Task goal:
Entries follow. Give back exactly the lines starting at the one containing "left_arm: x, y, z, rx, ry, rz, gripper" and ending at the one containing "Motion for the", and no other lines.

Supplied material:

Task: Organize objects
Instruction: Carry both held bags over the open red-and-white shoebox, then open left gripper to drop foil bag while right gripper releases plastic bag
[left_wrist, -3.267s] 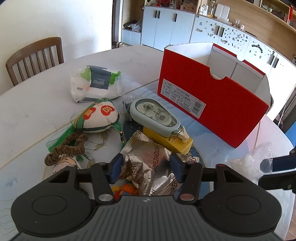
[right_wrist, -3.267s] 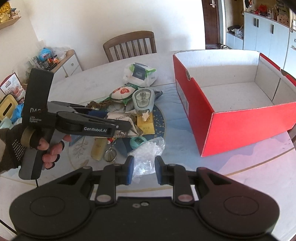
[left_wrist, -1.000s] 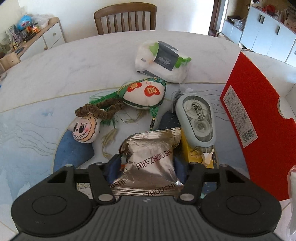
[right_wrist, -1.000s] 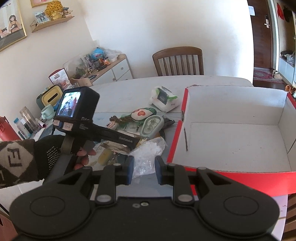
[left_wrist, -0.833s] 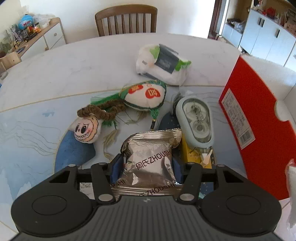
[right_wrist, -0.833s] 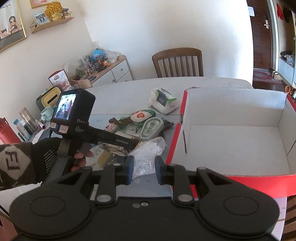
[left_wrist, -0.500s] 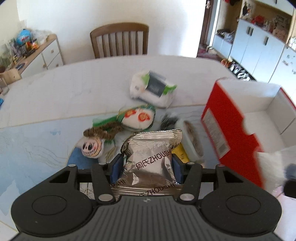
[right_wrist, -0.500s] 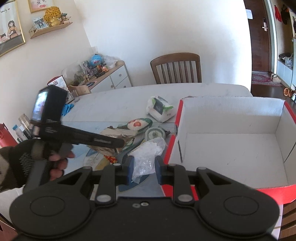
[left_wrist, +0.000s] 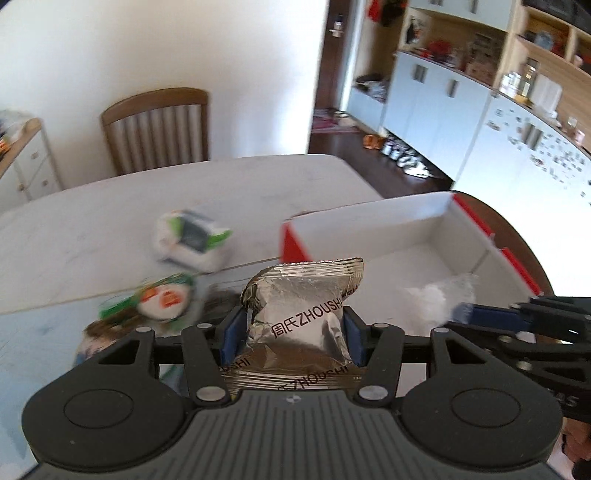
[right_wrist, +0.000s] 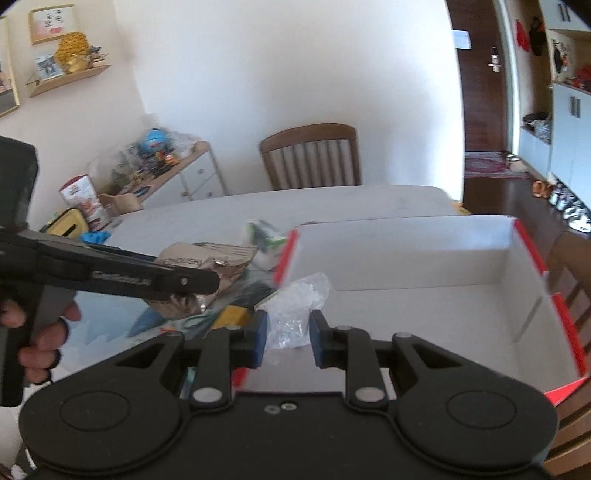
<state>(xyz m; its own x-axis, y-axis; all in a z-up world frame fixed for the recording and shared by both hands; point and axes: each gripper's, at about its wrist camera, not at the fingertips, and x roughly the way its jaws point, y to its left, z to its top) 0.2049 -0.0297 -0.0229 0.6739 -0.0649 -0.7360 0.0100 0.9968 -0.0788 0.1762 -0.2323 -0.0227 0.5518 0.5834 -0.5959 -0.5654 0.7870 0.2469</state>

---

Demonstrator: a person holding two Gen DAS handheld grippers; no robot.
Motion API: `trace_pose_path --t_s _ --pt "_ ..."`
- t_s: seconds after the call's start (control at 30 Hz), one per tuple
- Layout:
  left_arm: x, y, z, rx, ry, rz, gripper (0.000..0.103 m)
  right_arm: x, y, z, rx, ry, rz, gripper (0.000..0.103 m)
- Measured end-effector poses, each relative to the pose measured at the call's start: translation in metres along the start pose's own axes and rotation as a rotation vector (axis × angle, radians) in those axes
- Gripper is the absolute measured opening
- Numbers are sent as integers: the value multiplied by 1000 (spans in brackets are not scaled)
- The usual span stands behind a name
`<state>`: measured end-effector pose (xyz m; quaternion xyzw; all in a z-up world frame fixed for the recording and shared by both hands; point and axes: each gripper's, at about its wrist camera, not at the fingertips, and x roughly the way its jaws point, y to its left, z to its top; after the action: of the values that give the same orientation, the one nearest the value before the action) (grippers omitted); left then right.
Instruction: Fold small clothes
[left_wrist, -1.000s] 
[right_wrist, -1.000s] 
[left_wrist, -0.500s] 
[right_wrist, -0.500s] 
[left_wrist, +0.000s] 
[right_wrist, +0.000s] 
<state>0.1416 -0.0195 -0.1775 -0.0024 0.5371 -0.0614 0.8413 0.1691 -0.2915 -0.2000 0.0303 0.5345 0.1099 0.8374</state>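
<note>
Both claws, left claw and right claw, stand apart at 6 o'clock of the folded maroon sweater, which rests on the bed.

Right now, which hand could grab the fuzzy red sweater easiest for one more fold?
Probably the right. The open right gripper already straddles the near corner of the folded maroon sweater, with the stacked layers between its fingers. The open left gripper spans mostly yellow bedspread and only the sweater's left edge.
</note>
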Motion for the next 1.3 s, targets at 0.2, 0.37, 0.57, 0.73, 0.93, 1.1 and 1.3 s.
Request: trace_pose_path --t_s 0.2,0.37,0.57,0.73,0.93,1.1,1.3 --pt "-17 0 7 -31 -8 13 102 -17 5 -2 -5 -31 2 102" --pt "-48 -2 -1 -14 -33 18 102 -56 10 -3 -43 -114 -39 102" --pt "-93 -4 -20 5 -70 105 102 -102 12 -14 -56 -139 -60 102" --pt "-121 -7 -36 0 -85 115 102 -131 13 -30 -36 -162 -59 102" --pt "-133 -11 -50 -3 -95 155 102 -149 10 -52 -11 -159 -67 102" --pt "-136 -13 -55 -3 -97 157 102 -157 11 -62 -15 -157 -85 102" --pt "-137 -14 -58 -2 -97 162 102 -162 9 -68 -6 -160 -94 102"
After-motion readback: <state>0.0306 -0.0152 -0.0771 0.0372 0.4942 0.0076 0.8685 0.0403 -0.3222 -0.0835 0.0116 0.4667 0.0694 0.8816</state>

Output of the exercise:
  left_arm: x, y, z, rx, ry, rz, gripper (0.000..0.103 m)
  right_arm: x, y, z, rx, ry, rz, gripper (0.000..0.103 m)
- Measured end-effector poses, each relative to the pose measured at the call's start: translation in metres along the start pose's own axes and rotation as a rotation vector (axis × angle, radians) in those axes
- Gripper is the absolute measured opening
- Numbers are sent as integers: the value multiplied by 1000 (spans in brackets are not scaled)
- The usual span stands behind a name
`<state>`: measured end-effector pose (xyz m; quaternion xyzw; all in a z-up world frame fixed for the recording and shared by both hands; point and axes: each gripper's, at about its wrist camera, not at the fingertips, and x roughly the way its jaws point, y to its left, z to its top; after the action: of the values that give the same orientation, the one nearest the value before the action) (grippers omitted); left then right.
Instruction: Fold small clothes
[left_wrist, -1.000s] 
[right_wrist, -1.000s] 
[left_wrist, -0.500s] 
[right_wrist, -0.500s] 
[left_wrist, +0.000s] 
[right_wrist, +0.000s] 
<state>0.1416 -0.0195 -0.1775 -0.0024 0.5371 -0.0614 0.8413 0.1691 -0.2915 -0.2000 0.0303 0.5345 0.1099 0.8374</state>
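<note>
Both claws, left claw and right claw, stand apart at 6 o'clock of the folded maroon sweater, which rests on the bed.

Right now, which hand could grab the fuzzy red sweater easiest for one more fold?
Probably the right. The open right gripper already straddles the near corner of the folded maroon sweater, with the stacked layers between its fingers. The open left gripper spans mostly yellow bedspread and only the sweater's left edge.
</note>
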Motion for the next 1.3 s, targets at 0.2, 0.37, 0.57, 0.73, 0.93, 1.1 and 1.3 s.

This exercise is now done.